ACTIVITY:
Read through the lines below for the string "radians" and copy each one that has it.
+++
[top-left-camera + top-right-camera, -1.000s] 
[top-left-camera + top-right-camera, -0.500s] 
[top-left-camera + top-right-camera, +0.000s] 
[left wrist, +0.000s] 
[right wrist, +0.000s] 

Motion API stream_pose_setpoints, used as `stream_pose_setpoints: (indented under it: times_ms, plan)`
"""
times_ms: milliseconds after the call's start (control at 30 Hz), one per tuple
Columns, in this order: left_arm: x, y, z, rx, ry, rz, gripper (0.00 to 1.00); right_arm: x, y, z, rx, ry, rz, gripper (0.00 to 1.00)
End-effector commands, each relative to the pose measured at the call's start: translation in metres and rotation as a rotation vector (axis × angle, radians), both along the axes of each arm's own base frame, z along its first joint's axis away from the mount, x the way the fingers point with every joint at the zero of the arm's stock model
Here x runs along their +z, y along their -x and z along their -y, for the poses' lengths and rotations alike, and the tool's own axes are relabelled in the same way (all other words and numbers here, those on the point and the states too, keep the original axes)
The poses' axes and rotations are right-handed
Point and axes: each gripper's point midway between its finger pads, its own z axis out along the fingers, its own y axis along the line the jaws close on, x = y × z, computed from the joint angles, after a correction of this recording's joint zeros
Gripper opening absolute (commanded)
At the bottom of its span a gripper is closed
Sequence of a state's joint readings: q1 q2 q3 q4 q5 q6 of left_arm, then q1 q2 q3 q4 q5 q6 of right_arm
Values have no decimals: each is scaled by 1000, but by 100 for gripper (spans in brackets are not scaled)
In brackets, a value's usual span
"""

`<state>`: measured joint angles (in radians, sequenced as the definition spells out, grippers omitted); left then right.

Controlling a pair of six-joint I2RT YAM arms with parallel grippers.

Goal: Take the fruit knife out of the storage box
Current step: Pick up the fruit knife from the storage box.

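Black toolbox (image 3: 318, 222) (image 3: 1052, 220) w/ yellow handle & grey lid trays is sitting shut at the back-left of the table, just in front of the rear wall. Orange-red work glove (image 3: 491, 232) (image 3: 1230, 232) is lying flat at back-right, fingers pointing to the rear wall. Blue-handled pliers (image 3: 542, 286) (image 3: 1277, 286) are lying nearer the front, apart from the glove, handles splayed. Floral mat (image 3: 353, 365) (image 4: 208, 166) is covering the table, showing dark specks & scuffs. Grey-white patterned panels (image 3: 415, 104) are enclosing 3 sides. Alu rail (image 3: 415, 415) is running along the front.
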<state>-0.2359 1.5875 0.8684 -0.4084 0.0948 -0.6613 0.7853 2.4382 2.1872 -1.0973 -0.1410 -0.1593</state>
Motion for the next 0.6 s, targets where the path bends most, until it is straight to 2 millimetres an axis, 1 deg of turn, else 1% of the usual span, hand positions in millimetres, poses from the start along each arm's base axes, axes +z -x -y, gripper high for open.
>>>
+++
ANSWER TO THE EXERCISE:
End-effector commands, each relative to the pose measured at the call's start: translation in metres and rotation as a rotation vector (axis × angle, radians), both along the axes of each arm's own base frame, z along its first joint's axis away from the mount, x the way the fingers point with every joint at the zero of the arm's stock model
`<state>`: measured joint angles (in radians, sequenced as the definition spells out, grippers omitted); left then right.

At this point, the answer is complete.